Sliding Scale Insulin Therapy

Publish On Diabetes By Sandra Wilson

Sliding Scale Insulin Therapy

What is Sliding Scale Insulin?

To regulate the patient’s blood glucose levels, doctors use guidelines that can help them identify the amount of insulin that a patient should take, including the “Sliding Scale Insulin”. This form of insulin therapy sums up the daily insulin requirement of the body. Other than that, a sliding scale therapy observes a set of instructions and principles that must be followed. Some of these include:

  • The amount of carbohydrate intake is adjusted in advance.
  • The dose for basal insulin (also known as background insulin) is constant.
  • The bolus insulin (man-made insulin taken to regulate blood sugar levels) depends on the level of the blood sugar.
  • Doses for pre-mixed insulin (prescribed for a simple insulin treatment) depends on the level of the blood sugar.
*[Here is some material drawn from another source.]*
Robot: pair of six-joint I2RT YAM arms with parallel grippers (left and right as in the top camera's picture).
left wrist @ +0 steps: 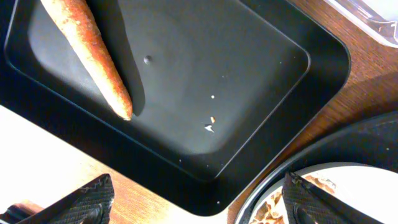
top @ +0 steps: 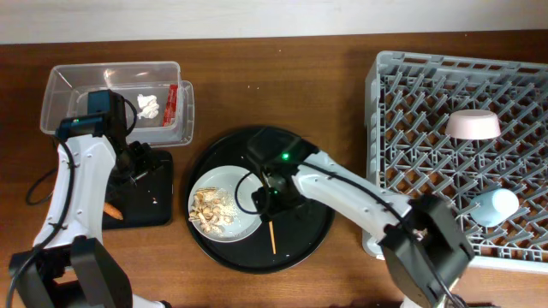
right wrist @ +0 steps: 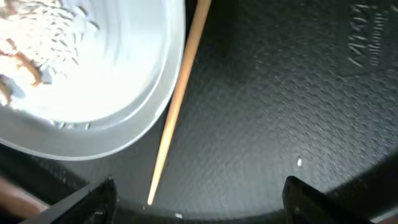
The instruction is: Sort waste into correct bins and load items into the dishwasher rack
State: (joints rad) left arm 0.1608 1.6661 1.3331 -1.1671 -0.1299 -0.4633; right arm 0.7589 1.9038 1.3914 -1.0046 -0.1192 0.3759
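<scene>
The pale plate (top: 224, 204) lies on the round black tray (top: 304, 227) and holds beige food scraps (top: 211, 210). My right gripper (top: 274, 197) is open and empty, low over the round tray at the plate's right rim; its wrist view shows the plate (right wrist: 93, 81) and my open right gripper (right wrist: 196, 199). My left gripper (top: 137, 164) is open and empty above the shallow black tray (top: 150, 205), which holds the carrot piece (top: 112, 210); the carrot (left wrist: 93, 56), my left gripper (left wrist: 196, 202) and the scraps (left wrist: 273, 205) show in the left wrist view. The clear tub (top: 68, 85) holds the white tissue (top: 150, 105) and red wrapper (top: 172, 103). The grey rack (top: 411, 111) holds the bowl (top: 473, 125) and light-blue cup (top: 495, 206).
A wooden chopstick (top: 272, 235) lies on the round tray beside the plate, right under the right gripper (right wrist: 177, 99). The black tray (left wrist: 249, 74) sits between the clear tub and the round tray. The rack fills the right side of the table.
</scene>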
Insulin dosage administration involving the use of sliding scale insulin is predicated according to the readings of the blood sugar. General charts containing the calculated doses and guidelines of the blood glucose readings of individual patients usually make up sliding scale insulin. It is based according to the needs of the patients, as well as the appropriate medical care they require.

Uses of Sliding Scale Insulin

Healthcare professionals use sliding scale insulin when it is most necessary. This explains why the therapy is only utilized short-term – during hospitalization or any cases where the insulin intake or dosage needs adjustment. The chart used in the scale also depends on the two factors of insulin dosage. These are as follows:

  • Pre-meal blood sugar level – This factor is located on the left-hand part of the chart. It lists the low to high dosages of insulin. Note that if the blood glucose level is high, the same range or high amount of insulin should be administered. The insulin dosage must equate to the blood glucose level.
  • Mealtime – This is located on the top row part of the char. It includes breakfast, lunch, and dinner.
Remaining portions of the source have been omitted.